Bizarrely, there was a boxing ring outside the Old Fortress stand at half-time too with a number of children playing in it. Some of the displays were more of a fight than Perak was putting up.
The second half commenced and I expected more of the same; basically how many goals could Sabah win by?
Sadly, the home side took their foot well off the metaphorical pedal and made this half quite a dull one. It was too little too late for Perak, of course, but this at least meant there were occasional attacks at both ends of the field this time.
Those forays forward were scarce though, especially for Sabah who lacked the requisite motivation to drive up the field with any great intent.
On the hour, Perak thought they could mount a comeback when an overhit cross looked to be heading in beyond the hapless goalkeeper, only to be denied when the ball crashed against the crossbar and back out. On another night, this might have sailed in.
In truth, the second half was largely noneventful. The loudest roar from the home stands was when Jailton Paraibo, the game’s standout performer, was substituted and walked down the touchline bowing to the fans. There’s obviously a connection between him and the club.
In the 83rd minute, a consolation goal arrived, however. Catching the ‘keeper out at the near post with a fierce strike, Harith Naem cut the deficit to two and make the remainder of the game somewhat interesting.
I must commend the considerable number of traveling Perak fans too. Despite their side being thoroughly outplayed, they made themselves heard all match and it only struck me during the first half just how far they had to travel to get here – it’s over 1,000 miles between the two cities!
I stayed until the last minute because I witnessed Aston Villa come from 3-0 to draw with only 8 minutes remaining once. I was tempted to leave early that day but I’m so glad I didn’t, hence why I never leave early now.
More home comforts for Sabah
Little did I know, that Perak strike was indeed the last meaningful act of the game. Sabah couldn’t keep their clean sheet but they won’t care, their charge up the league continues, as does their sublime home form.

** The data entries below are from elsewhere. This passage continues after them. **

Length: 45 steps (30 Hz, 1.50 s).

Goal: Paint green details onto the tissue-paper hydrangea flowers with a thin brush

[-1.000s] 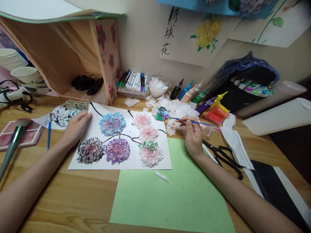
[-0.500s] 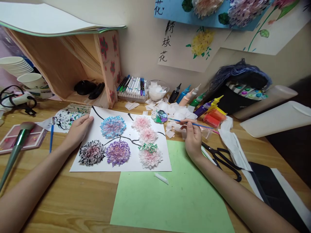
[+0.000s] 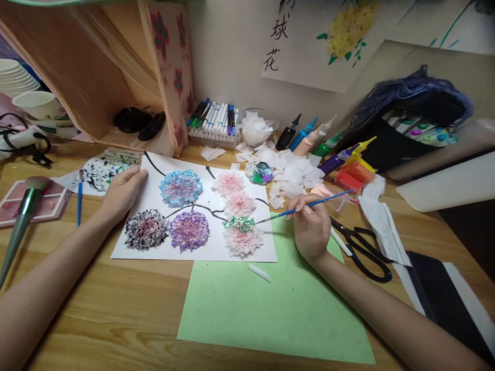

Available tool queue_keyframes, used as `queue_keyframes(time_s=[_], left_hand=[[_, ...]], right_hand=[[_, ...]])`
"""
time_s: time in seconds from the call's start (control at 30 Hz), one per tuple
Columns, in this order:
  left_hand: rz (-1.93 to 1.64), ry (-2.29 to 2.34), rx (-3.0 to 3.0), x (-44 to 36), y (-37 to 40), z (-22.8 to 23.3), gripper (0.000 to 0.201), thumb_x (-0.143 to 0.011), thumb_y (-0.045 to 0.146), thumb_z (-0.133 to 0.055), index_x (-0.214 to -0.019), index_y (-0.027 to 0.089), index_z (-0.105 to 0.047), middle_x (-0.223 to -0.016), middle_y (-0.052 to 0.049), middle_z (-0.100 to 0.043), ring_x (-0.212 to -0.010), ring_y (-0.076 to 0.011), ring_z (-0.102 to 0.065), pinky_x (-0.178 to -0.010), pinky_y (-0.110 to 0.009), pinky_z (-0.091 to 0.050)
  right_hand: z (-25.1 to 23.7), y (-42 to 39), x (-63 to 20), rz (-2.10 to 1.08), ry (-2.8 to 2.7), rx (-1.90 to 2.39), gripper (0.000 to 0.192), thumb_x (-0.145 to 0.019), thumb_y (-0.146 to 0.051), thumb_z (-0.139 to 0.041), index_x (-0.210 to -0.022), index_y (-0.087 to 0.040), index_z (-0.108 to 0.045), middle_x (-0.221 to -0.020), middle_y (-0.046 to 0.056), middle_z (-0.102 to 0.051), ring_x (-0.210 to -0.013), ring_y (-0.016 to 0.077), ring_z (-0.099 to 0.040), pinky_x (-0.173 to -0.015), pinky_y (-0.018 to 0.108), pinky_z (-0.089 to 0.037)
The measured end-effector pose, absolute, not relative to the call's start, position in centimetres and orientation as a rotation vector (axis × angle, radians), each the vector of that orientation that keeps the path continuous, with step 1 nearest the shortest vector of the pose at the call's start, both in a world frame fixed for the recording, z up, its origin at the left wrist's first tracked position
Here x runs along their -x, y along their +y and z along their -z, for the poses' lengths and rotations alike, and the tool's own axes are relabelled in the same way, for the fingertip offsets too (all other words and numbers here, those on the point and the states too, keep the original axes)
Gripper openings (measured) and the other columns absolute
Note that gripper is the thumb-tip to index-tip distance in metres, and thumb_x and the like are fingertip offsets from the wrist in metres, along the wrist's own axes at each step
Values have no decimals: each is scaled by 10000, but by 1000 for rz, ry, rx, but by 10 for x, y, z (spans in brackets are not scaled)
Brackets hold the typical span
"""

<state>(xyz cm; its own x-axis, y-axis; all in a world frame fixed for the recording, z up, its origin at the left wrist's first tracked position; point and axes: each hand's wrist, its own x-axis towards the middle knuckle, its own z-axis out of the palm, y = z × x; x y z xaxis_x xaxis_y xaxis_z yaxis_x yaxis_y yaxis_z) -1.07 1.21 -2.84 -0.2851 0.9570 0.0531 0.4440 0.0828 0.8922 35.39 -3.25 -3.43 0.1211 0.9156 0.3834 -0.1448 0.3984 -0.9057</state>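
Observation:
My left hand [image 3: 124,193] grips the left edge of a white sheet of paper [image 3: 218,247], thumb on top. Pinched in my right hand [image 3: 311,232] is a thin blue paintbrush [image 3: 328,198], its tip pointing left at the lowest pink tissue flower [image 3: 244,242]. That flower has green paint [image 3: 238,223] along its top, close to the brush tip; whether they touch I cannot tell. Also on the sheet are a blue-edged flower [image 3: 181,188], a black-edged flower [image 3: 146,230], a purple-edged flower [image 3: 189,230] and two pink ones, among painted black branches.
Behind the sheet lie a small paint palette [image 3: 259,172] and scattered tissue pieces [image 3: 296,167]. Several paint bottles [image 3: 305,135] stand behind them. Black-handled scissors [image 3: 363,247] are right of my right wrist. Green paper [image 3: 270,314] lies in front; a large brush [image 3: 29,216] is at left.
My right hand has brought the paintbrush from the palette down and left to the lowest pink flower. The view has tilted downward. My left hand keeps its hold on the sheet.

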Motion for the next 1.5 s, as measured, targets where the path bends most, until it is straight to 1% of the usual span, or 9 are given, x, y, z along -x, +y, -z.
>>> queue_keyframes(time_s=[0.1, 0.27, 0.4, 0.53, 0.8, 0.93, 1.1, 1.4, 1.5], left_hand=[[-1178, 1749, -1280, 11, 12, 30, 425, -711, 471, -581, -960, 141, -679, -744, -7, -652, -646, -173, -551, -609, -251, -423], [-1218, 1710, -1266, 11, 13, 32, 389, -717, 434, -597, -951, 138, -690, -742, -1, -654, -644, -161, -557, -630, -241, -414], [-1215, 1696, -1252, 11, 13, 32, 400, -724, 435, -595, -977, 139, -688, -724, 4, -653, -614, -157, -555, -617, -242, -419], [-1223, 1689, -1261, 14, 14, 34, 401, -727, 436, -601, -978, 135, -688, -733, 0, -655, -640, -161, -563, -625, -241, -420], [-1238, 1703, -1286, 12, 13, 33, 389, -716, 433, -599, -948, 134, -690, -750, 2, -650, -669, -155, -554, -638, -229, -409], [-1220, 1752, -1287, 10, 13, 30, 396, -709, 444, -584, -935, 136, -691, -728, 5, -639, -669, -160, -550, -635, -233, -405], [-1211, 1748, -1309, 12, 14, 32, 390, -715, 446, -586, -928, 138, -692, -758, -3, -645, -694, -171, -556, -632, -238, -395], [-1211, 1741, -1348, 15, 15, 34, 342, -735, 423, -576, -904, 149, -691, -782, -4, -651, -735, -178, -558, -640, -242, -392], [-1212, 1741, -1339, 15, 15, 34, 335, -732, 422, -579, -898, 151, -686, -789, -5, -655, -750, -183, -566, -639, -241, -396]], right_hand=[[36, -33, -355, -918, -1221, 803, 122, -834, -186, -459, -742, -205, -537, -659, -13, -492, -597, 132, -495, -594, 281, -367], [38, -33, -355, -929, -1277, 807, 124, -852, -204, -462, -753, -207, -536, -663, -14, -509, -589, 131, -495, -598, 285, -368], [39, -33, -356, -943, -1312, 812, 131, -861, -214, -468, -755, -208, -544, -687, -12, -516, -596, 128, -500, -605, 285, -385], [41, -33, -357, -959, -1314, 817, 126, -862, -216, -475, -764, -202, -553, -717, -5, -527, -615, 127, -512, -594, 281, -391], [41, -32, -357, -953, -1287, 833, 117, -870, -213, -478, -777, -202, -549, -716, -8, -530, -630, 125, -509, -624, 282, -385], [40, -30, -358, -930, -1263, 871, 115, -861, -223, -483, -764, -203, -540, -698, -11, -512, -619, 127, -495, -616, 282, -379], [39, -29, -359, -920, -1228, 843, 110, -851, -224, -478, -758, -205, -535, -677, -17, -490, -597, 122, -480, -591, 274, -363], [41, -29, -358, -929, -1266, 855, 102, -860, -217, -493, -775, -201, -546, -694, -19, -509, -636, 123, -526, -605, 271, -390], [40, -28, -357, -910, -1254, 883, 95, -856, -245, -501, -776, -206, -534, -700, -18, -505, -634, 126, -525, -601, 274, -399]])
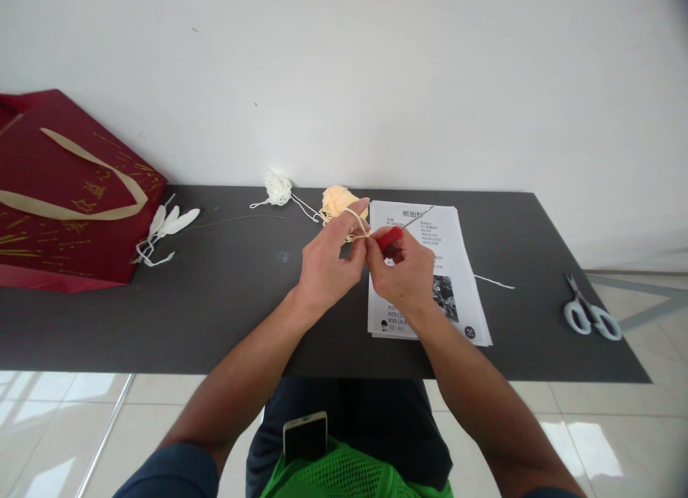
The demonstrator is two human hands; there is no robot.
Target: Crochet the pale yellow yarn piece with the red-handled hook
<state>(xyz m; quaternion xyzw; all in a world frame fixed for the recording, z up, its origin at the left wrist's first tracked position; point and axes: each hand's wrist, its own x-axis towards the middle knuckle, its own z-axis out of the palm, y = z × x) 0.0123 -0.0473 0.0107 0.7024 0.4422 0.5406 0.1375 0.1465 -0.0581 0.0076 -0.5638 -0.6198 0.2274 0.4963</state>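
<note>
My left hand [330,261] is closed on pale yellow yarn [357,215], with a strand looped over its raised index finger. In my right hand [405,272] is a crochet hook with a red handle [390,237]; its thin metal shaft points up and to the right. Thumbs and fingertips of both hands meet at the yarn, where a small bit of it is pinched. Details of that bit are too small to make out. Just behind my left hand sits the yellow yarn ball [336,198], partly covered by the fingers. Printed sheets [467,297] lie under my right hand.
A white yarn ball [278,188] rests near the wall, its strand trailing right. White leaf-shaped pieces [173,222] lie beside a red gift bag [80,197] on the left. Scissors [588,312] lie at the right end of the dark table [241,326]. A phone [304,438] is on my lap.
</note>
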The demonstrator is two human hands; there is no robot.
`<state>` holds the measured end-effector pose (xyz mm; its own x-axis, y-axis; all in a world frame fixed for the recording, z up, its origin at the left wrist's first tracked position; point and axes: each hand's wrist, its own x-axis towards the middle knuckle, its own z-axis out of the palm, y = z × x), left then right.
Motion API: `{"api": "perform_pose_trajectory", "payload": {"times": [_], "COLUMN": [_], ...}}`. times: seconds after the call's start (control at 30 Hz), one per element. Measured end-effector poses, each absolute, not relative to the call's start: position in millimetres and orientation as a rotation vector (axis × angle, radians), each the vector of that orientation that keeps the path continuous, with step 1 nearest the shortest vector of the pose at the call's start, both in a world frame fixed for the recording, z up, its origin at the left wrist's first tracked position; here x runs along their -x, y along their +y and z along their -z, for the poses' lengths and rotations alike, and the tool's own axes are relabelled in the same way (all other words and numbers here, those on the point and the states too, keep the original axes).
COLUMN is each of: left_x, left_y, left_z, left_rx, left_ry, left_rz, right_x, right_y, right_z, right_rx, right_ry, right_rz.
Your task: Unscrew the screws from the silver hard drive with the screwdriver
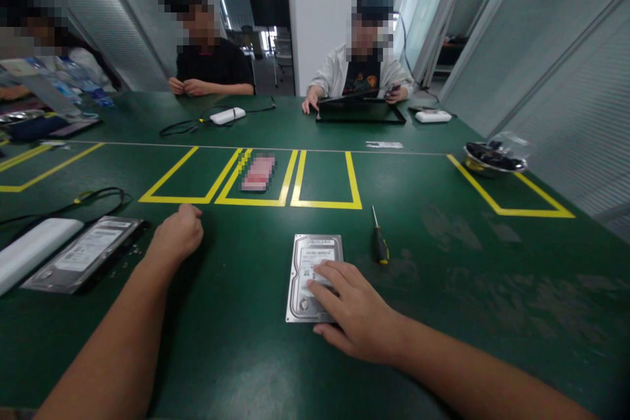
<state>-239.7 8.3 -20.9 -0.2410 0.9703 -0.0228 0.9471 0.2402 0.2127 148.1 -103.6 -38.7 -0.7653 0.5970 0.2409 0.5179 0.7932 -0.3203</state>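
Note:
A silver hard drive [301, 275] with a white label lies flat on the green table. Across its right side rests my right hand [359, 315], fingers spread over the label and thumb by the lower edge. Left of the drive, my left hand [180, 233] is closed into a fist at the table; anything inside it is hidden. A screwdriver [380, 246] with a black and yellow handle lies right of the drive. Beyond my left wrist lies a second hard drive [88, 252], with tiny bits scattered beside it that I cannot identify.
A white power strip [39, 249] with a black cable lies at the left. Yellow tape rectangles [327, 204] mark the table, one around a pixelated pink phone-like object [258, 172]. A bowl [495, 157] with dark items stands at right. Several people sit opposite, one with a black frame [361, 121].

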Motion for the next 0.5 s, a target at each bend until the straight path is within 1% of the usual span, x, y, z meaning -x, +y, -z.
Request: {"api": "perform_pose_trajectory", "payload": {"times": [0.1,0.17,0.33,0.43,0.5], "left_x": [224,210,164,129,105], "left_y": [6,3,-10,-24,-36], "left_z": [21,20,14,6,-2], "left_rx": [-1.870,-1.907,-1.938,-1.674,-1.461], "left_ry": [2.335,2.294,1.961,1.559,1.328], "left_rz": [-0.207,-0.272,-0.835,-1.171,-1.271], "right_x": [-149,-149,-149,-149,-149], "right_y": [-103,-103,-103,-104,-104], "right_z": [40,40,40,39,39], "right_rx": [0.845,0.841,0.847,0.857,0.847], "right_ry": [-2.649,-2.645,-2.648,-2.656,-2.656], "right_rz": [-0.335,-0.334,-0.332,-0.337,-0.334]}}
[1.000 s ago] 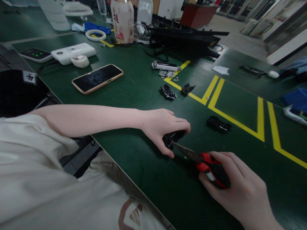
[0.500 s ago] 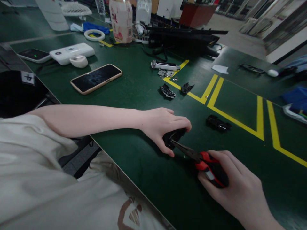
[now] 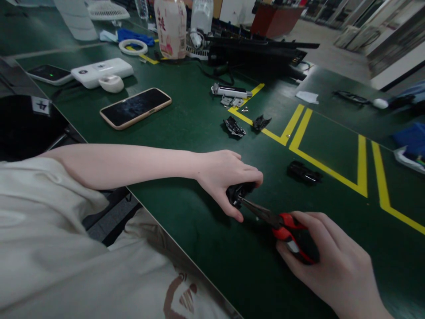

Although I couldn’t understand exactly what was being said among fans as everybody walked out of the stadium, it wasn’t hard to decipher that the general mood was a jovial one. It’s hard not to be so positive about things when you’re winning so much.
Getting back to Kota Kinabalu was easy and I got to meet an extremely friendly taxi driver who treated me as part of his family. This really does exemplify how courteous and friendly the people are in Sabah. They seem to radiate warmth and curiosity.
I’m hesitant to say that it’s unlikely I’ll go to a third Malaysian league match because I didn’t think I’d make it to two. This, however, felt almost like a totally different experience than Kuala Lumpur. The food, the atmosphere, the climate, and the people made this a very enjoyable evening. Oh, and I didn’t hear a single vuvuzela in the stadium either!